Former BP Prudhoe Bay geophysicist Monte Mabry, another one of several experts staffing the Donkel booth, said in an email that the “proposed E. Pt. Thompson 3D seismic survey would be acquired using an ultra-high density data system optimized to define stratigraphic traps. The survey area would extend over leases offshore the Point Thompson field and also encompass additional near shore leases which directly adjoin the high potential ANWR 1002 area. The survey area, as planned, is approximately 350 sq. miles.”

Very pleased with the turnout at NAPE this year, Donkel said the same leases he is offering “sold for $150 million back in the 90s.”

Bachner and Forsgren are asking $1.75 million for the Stinson well lease, “retaining a 3.33 ORRI, but we are always open to consider any reasonable offer,” Bachner said.

Malamute, lots of ‘good conversations’

Malamute President Leonard Sojka said the folks at the Minnesota independent’s booth “had a lot of good conversations with potentially interested parties” at the conference.
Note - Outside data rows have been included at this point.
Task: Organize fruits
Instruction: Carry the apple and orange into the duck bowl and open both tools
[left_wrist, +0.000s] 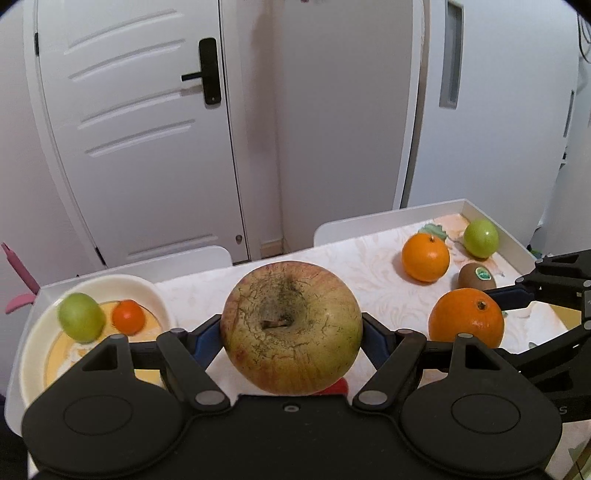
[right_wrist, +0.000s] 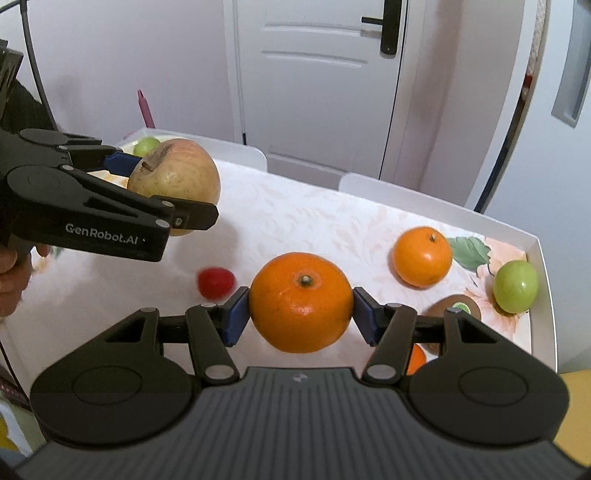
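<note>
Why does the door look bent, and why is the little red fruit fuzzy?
Left wrist view: the fisheye lens curves the door near the picture's edge. Right wrist view: the red fruit is smeared, probably because the camera is moving, while the held orange stays sharp.

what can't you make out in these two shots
- Small red fruit: blurred in the right wrist view, mostly hidden behind the apple in the left.
- Orange piece: covered by the right tongs.
- Bowl: near side hidden by the left tongs.
</note>
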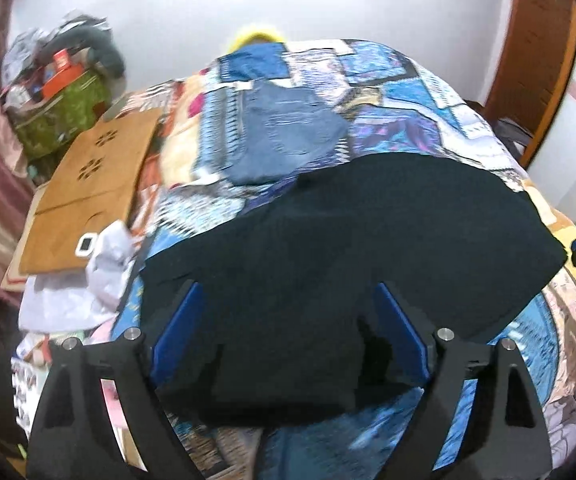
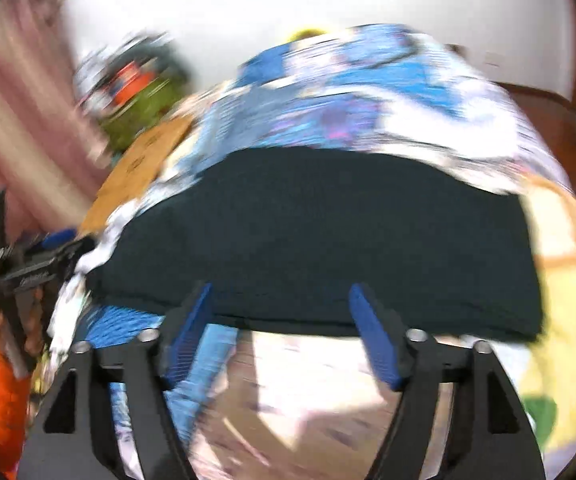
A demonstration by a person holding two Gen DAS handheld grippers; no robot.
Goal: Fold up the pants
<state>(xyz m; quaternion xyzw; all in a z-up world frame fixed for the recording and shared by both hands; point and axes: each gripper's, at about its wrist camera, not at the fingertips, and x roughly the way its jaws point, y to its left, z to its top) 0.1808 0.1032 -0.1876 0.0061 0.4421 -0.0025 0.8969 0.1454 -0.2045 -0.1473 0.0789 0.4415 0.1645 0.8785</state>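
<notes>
Black cloth fills the middle of both views: the pants [image 1: 367, 240] lie on the bed [image 1: 407, 92], spread over a busy blue patchwork bedspread, already doubled into a broad, flat slab. In the left wrist view the slab runs from the lower left of the frame up to a corner at the right edge, with a narrower flap hanging toward the bottom centre. In the right wrist view its near edge crosses the frame just above the tong tips.

Both sets of tongs are released. The left tongs [image 1: 289, 320] stand wide, blue pads on either side of the dark flap but not pressing it. The right tongs [image 2: 282, 320] are also spread, and their pads sit at the near edge of the cloth with nothing pinched between them.

Judging by the layered near edge and the tidy outline, at least one fold seems done and the cloth set down; what probably remains is one more fold to shorten the bundle, then perhaps placing it by the folded jeans [image 1: 288, 140] further up the bed. That view is blurred, so the number of layers cannot be counted.

As it lies, the long axis of the pants runs across the frame, left to right, with the short side pointing away toward the wall. Which end is the waistband cannot be told.
</notes>
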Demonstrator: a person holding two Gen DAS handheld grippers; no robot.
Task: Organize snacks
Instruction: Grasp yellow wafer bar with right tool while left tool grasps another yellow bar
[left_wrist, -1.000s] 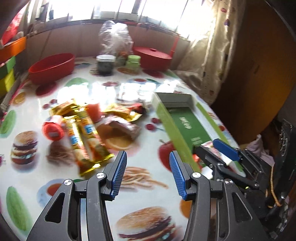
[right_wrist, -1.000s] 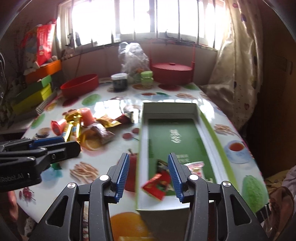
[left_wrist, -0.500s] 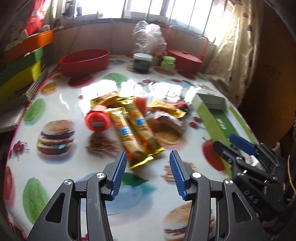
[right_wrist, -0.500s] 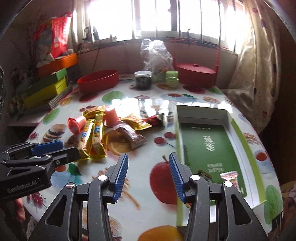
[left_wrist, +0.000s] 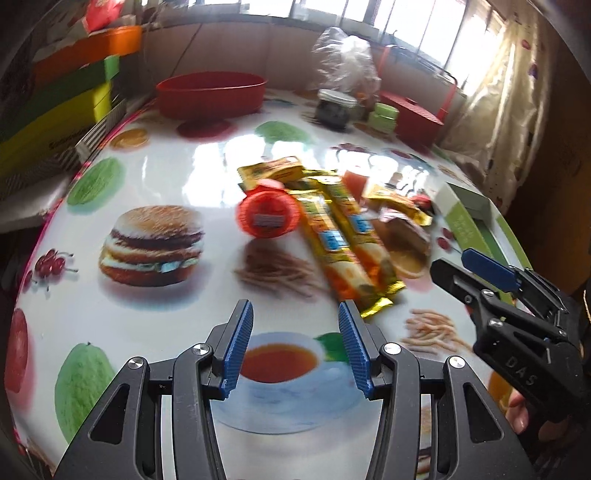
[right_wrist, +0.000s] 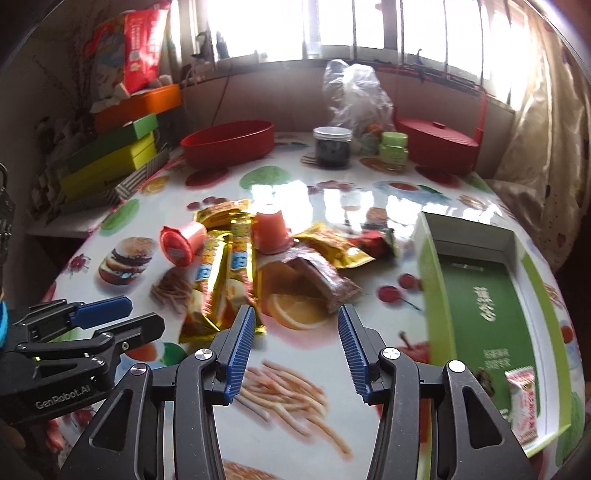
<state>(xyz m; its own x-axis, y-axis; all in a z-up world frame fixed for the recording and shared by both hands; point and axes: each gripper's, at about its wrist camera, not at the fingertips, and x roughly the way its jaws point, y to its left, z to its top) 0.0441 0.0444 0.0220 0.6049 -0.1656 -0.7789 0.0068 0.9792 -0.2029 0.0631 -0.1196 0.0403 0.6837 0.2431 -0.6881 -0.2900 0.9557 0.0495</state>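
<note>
A pile of snacks lies mid-table: two long gold bars, a red jelly cup on its side, an upright pink jelly cup, a brown packet and gold packets. A green-and-white box sits at the right with a small packet inside. My left gripper is open and empty, near the bars' near ends. My right gripper is open and empty, just short of the pile.
At the back stand a red bowl, a dark jar, green tubs, a plastic bag and a red lidded pot. Stacked coloured boxes sit at the left edge. The tablecloth carries printed food pictures.
Both grippers have swung left, away from the green box and toward the snack pile. Both stay open and empty.
</note>
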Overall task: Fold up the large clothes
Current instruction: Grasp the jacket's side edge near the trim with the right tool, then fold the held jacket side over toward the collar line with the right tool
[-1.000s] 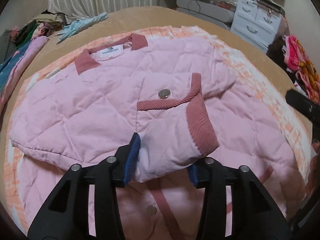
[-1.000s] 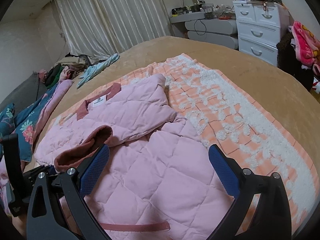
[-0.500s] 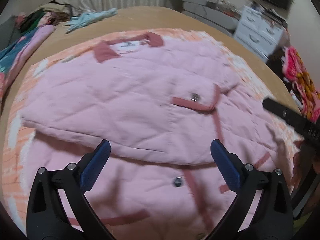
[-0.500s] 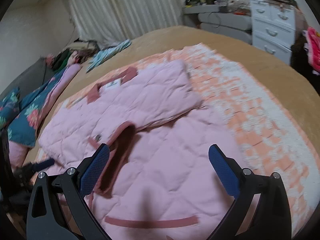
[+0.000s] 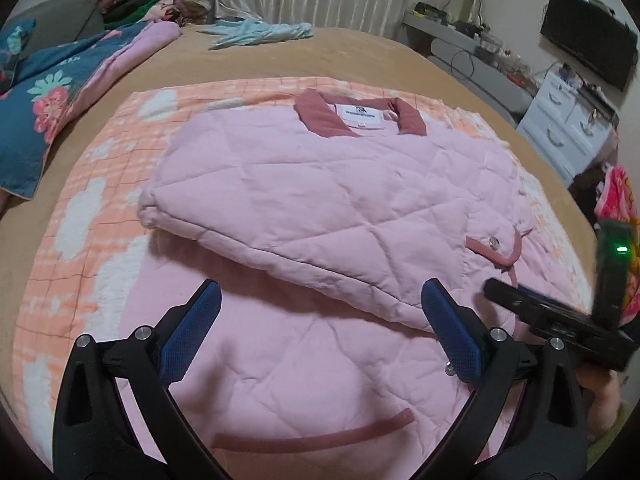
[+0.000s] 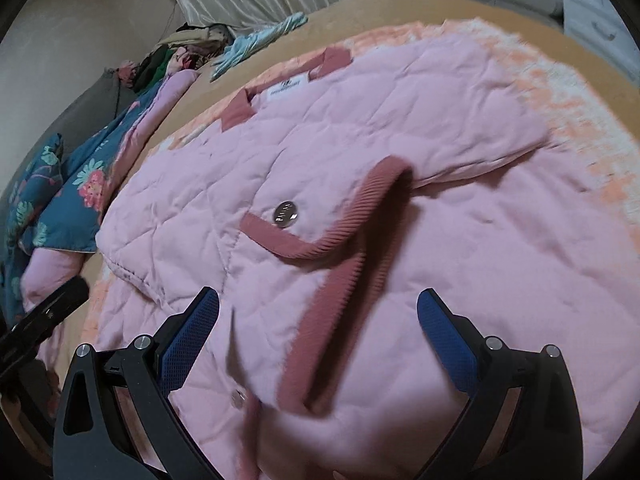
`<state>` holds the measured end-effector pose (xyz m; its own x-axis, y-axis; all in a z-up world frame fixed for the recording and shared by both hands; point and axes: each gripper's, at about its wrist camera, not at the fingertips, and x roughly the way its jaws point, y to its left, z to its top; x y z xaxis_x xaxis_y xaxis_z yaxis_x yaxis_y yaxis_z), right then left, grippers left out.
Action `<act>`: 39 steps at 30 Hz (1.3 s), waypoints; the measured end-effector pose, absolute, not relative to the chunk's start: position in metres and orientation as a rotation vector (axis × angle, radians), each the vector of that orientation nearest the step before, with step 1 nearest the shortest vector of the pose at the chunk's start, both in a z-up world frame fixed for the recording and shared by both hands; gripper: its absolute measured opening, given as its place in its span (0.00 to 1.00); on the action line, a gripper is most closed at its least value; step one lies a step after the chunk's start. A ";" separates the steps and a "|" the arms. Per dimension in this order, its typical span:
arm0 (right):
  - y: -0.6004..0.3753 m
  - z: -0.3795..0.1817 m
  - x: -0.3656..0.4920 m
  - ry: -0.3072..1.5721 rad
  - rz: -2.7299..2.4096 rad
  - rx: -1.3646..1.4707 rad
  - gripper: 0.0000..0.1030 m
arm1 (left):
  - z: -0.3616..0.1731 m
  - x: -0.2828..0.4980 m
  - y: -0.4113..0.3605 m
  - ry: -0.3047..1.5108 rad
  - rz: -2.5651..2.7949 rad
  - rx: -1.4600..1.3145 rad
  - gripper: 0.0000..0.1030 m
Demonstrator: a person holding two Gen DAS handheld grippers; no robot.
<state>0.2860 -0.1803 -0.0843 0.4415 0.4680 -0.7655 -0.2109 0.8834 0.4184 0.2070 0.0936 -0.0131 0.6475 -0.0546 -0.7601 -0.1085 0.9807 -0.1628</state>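
Observation:
A pink quilted jacket (image 5: 320, 204) with dark pink trim lies on an orange and white blanket (image 5: 92, 200) on the bed. One sleeve is folded across its front, its ribbed cuff (image 6: 340, 248) and a metal snap (image 6: 285, 213) lying at the middle. My left gripper (image 5: 320, 332) is open and empty above the jacket's lower part. My right gripper (image 6: 320, 344) is open and empty just above the cuff; its body also shows at the right of the left wrist view (image 5: 560, 316).
A blue floral quilt (image 5: 44, 92) and a clothes pile (image 5: 152, 0) lie at the bed's far left. A light blue garment (image 5: 256, 32) lies near the curtain. A white drawer unit (image 5: 568, 128) and a red patterned cloth (image 5: 620, 208) stand off the bed's right side.
My left gripper let go of the sleeve cuff, opened, and pulled back leftward. The sleeve now lies flat across the jacket. My right gripper moved in over the cuff.

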 end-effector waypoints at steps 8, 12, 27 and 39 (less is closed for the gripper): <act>-0.160 -0.093 0.293 0.993 0.396 0.219 0.95 | -0.010 0.204 0.117 0.836 0.055 -0.237 0.91; -0.147 -0.080 0.286 0.902 0.438 0.111 0.35 | -0.012 0.203 0.124 0.827 0.053 -0.275 0.91; -0.136 0.050 0.278 0.530 0.541 -0.154 0.17 | -0.006 0.213 0.138 0.807 0.071 -0.287 0.91; -0.150 0.062 0.323 0.511 0.513 -0.197 0.17 | 0.014 0.240 0.148 0.772 0.078 -0.292 0.91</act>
“The traffic through Malamute’s NAPE booth was very steady on Thursday, as is typical. We also thought that the traffic was more diverse, in the sense of interest from investors not already in Alaska,” he noted.

The company was touting its Umiat unit on the southeastern edge of the National Petroleum Reserve-Alaska, which not only contains a very shallow Nanushuk oil field, but possibly a deeper oil target in the northernmost of its two leases.

Malamute’s focus since acquiring Umiat in 2016 has been to de-risk technical challenges in producing the shallow field, which Ryder Scott estimated contains 2P reserves of nearly 99 million barrels of oil equivalent.

Malamute conducted a multidisciplinary reservoir workshop and extensive tests on Umiat oil and those tests, Sojka said, “confirmed that both the gasoline and the diesel fractions are low in total sulfur and have less than detectable readings for dibenzyl disulfide. That makes the Umiat oil a good candidate for producing ultra-low sulfur fuels for sale” to the North Slope market.

The company has conducted a total of three technical studies with the University of Alaska Anchorage, the first two of which are complete, with the preliminary results of the third revealed at NAPE.

A former owner of the northernmost lease said seismic suggests the oil in the permafrost at Umiat seeped from the deeper reservoir to the north.

XCD’S 1.6 billion barrels

XCD Energy launched its farm-out campaign for North Slope Project Peregrine at NAPE, keeping its pitch “as broad as possible to attract as many players - large and small - as possible,” said XCD managing director Dougal Ferguson, meaning the company will be offering both a full option to access all three onshore prospects with a mean unrisked recoverable prospective resource of 1.6 billion barrels of oil, as well as a low-cost alternative that would drill only the shallow Nanushuk play in the Merlin and Harrier prospects, which contain approximately two-thirds of Peregrine’s total oil.

“NAPE went a lot better than I expected - with numerous ‘large’ companies visiting our booth to see what we had on offer. I think some of the big guys might have felt they have missed the boat a little, particularly on the Nanushuk play,” Ferguson said Feb. 10.

“I didn’t hear anything that was negative about Alaska from anyone, in fact, quite the opposite. I think everyone has gotten over the tax credit issue and are looking toward the developments in the area.”